[[ Recorded data open ]]

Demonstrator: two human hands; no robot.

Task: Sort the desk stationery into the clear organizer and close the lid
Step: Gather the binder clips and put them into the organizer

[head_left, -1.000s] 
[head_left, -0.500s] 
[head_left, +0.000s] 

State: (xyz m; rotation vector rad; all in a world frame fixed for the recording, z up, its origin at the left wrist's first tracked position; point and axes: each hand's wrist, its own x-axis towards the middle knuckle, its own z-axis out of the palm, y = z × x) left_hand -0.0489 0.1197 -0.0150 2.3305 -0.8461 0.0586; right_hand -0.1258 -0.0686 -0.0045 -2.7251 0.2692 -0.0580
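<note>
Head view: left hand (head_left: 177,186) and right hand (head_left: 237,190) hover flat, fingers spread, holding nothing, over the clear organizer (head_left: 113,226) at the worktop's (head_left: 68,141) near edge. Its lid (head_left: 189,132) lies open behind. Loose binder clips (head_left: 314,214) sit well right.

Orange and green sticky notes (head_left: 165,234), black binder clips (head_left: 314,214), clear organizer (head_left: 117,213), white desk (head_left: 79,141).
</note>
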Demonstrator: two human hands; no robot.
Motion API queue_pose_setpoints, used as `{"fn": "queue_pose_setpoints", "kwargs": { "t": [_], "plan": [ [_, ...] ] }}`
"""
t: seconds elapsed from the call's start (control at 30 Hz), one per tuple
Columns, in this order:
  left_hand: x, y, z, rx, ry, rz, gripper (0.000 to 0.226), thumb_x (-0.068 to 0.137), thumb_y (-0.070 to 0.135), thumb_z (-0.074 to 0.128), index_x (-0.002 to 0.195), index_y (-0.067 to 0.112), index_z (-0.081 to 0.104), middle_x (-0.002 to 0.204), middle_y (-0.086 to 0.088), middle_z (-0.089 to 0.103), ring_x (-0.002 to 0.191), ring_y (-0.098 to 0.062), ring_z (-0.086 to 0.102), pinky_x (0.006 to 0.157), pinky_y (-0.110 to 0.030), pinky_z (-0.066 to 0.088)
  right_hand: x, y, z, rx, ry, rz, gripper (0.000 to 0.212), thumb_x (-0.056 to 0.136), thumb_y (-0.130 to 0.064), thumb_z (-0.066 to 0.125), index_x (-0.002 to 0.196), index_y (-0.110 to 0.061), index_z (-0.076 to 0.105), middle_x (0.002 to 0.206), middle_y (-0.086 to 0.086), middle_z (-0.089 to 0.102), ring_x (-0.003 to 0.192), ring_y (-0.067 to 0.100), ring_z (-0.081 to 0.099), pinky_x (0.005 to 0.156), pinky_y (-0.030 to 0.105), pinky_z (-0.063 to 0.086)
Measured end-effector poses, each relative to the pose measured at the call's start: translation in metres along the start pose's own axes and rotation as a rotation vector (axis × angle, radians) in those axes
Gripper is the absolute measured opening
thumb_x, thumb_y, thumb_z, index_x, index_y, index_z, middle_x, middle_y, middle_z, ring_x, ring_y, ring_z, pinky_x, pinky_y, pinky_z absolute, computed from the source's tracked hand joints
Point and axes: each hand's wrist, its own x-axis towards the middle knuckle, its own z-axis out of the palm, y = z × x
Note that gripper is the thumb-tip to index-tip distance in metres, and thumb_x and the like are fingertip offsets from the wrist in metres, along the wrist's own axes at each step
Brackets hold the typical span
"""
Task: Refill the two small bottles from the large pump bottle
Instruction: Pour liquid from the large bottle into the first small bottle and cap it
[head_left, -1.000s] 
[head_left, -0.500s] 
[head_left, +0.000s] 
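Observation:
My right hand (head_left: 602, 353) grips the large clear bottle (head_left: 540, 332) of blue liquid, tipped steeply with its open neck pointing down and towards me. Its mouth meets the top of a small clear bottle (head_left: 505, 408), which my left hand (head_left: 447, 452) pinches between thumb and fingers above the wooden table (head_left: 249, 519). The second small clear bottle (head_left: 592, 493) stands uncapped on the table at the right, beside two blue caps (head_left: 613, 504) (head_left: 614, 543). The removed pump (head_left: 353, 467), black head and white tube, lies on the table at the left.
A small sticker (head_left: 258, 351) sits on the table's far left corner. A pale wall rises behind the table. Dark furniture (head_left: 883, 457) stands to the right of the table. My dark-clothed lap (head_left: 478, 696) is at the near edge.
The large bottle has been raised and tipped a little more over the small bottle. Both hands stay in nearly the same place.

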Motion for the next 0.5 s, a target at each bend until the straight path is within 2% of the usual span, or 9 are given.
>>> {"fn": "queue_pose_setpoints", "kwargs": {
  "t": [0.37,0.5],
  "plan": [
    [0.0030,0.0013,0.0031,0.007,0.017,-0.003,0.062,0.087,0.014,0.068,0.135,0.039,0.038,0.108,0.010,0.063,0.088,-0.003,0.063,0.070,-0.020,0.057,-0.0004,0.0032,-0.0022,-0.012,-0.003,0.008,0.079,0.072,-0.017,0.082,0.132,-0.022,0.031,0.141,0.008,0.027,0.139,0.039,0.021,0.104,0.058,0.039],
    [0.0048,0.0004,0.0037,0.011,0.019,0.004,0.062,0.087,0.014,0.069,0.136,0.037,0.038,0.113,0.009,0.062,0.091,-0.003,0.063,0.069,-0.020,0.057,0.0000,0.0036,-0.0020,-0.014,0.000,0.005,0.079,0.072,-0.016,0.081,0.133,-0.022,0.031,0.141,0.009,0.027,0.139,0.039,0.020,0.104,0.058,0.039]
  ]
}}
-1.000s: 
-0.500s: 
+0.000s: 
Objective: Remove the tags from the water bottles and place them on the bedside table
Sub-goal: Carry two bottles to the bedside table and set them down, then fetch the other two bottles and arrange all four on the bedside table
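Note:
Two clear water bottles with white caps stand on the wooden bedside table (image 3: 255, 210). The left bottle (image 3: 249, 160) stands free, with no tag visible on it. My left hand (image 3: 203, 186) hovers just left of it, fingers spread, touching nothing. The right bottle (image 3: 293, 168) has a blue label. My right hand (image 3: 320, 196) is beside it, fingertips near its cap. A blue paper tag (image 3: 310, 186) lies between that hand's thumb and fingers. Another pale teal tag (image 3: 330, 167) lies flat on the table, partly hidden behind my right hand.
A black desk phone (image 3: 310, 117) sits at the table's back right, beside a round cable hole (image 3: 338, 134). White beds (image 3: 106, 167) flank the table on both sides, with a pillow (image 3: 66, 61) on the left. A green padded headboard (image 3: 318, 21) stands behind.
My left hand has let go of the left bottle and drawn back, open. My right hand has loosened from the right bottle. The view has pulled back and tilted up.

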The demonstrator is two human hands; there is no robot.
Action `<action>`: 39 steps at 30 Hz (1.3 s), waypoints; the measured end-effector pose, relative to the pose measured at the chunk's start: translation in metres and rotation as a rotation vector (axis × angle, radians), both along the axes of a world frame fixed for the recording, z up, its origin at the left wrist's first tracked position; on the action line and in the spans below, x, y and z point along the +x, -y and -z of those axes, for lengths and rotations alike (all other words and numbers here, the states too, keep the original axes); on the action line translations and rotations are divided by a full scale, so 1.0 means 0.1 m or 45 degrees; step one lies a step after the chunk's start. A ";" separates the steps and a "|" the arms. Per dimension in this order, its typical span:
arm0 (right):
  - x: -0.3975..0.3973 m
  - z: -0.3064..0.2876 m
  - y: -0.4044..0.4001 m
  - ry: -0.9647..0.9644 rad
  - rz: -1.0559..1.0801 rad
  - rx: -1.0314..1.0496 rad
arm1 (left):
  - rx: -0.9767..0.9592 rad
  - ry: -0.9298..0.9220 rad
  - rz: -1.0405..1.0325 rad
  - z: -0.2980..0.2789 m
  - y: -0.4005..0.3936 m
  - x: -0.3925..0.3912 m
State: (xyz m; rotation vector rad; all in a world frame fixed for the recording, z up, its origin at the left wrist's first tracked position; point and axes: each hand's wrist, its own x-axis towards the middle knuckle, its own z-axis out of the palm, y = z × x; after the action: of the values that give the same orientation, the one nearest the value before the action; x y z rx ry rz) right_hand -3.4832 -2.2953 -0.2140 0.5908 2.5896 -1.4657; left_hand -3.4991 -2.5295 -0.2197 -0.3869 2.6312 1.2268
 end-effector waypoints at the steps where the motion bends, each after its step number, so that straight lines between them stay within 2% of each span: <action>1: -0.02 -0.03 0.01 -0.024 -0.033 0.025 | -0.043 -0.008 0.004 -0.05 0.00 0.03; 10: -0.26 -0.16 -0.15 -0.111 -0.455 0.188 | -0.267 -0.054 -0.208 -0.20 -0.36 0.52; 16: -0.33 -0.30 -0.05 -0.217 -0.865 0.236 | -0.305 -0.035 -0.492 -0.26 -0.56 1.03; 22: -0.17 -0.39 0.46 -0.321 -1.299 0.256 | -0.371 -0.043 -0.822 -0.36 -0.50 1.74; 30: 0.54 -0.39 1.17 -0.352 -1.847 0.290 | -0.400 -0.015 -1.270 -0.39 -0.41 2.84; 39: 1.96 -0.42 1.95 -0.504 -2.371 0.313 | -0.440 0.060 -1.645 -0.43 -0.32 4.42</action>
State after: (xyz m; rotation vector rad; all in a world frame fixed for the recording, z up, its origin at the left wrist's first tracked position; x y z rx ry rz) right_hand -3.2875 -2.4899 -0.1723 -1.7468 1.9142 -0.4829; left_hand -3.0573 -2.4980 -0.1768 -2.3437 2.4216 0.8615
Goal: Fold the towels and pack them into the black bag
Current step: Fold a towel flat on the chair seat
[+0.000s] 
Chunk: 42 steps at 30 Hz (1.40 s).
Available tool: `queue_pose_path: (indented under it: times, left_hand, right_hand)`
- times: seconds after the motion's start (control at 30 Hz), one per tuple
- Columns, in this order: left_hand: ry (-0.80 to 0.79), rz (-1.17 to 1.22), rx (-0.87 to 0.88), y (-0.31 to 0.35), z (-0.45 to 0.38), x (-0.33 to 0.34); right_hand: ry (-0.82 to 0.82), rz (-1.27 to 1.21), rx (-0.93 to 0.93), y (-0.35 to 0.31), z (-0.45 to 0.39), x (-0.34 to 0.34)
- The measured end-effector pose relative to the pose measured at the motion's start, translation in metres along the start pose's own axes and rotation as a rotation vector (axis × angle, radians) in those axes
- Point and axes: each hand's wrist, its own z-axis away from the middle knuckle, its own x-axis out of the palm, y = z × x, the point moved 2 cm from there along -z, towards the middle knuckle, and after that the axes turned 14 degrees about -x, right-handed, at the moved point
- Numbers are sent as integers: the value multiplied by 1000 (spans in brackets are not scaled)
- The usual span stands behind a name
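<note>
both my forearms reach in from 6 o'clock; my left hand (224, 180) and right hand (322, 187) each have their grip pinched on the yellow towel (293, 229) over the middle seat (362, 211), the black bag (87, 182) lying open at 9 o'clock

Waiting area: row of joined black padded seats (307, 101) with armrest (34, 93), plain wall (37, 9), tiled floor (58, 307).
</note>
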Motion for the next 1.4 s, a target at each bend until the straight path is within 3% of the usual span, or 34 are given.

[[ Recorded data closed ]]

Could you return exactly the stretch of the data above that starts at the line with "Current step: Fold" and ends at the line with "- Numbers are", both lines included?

__Exercise output__:
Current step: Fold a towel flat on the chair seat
[+0.000s] 
Chunk: 42 steps at 30 Hz (1.40 s).
Available tool: `queue_pose_path: (indented under it: times, left_hand, right_hand)`
- times: seconds after the motion's start (control at 30 Hz), one per tuple
- Columns, in this order: left_hand: ry (-0.80 to 0.79), rz (-1.17 to 1.22), rx (-0.87 to 0.88), y (-0.31 to 0.35), z (-0.45 to 0.38), x (-0.33 to 0.34); right_hand: ry (-0.82 to 0.82), rz (-1.27 to 1.21), rx (-0.93 to 0.93), y (-0.35 to 0.31), z (-0.45 to 0.39), x (-0.34 to 0.34)
- The measured end-effector pose relative to the pose measured at the motion's start, translation in metres along the start pose's own axes and rotation as a rotation vector (axis × angle, radians) in those axes
- Point and axes: each hand's wrist, its own z-axis away from the middle knuckle, its own x-axis out of the palm, y = z × x, the point moved 2 cm from there along -z, towards the middle knuckle, and after that the axes turned 14 degrees about -x, right-handed, at the moved point
- Numbers are sent as integers: the value multiplied by 1000 (spans in brackets are not scaled)

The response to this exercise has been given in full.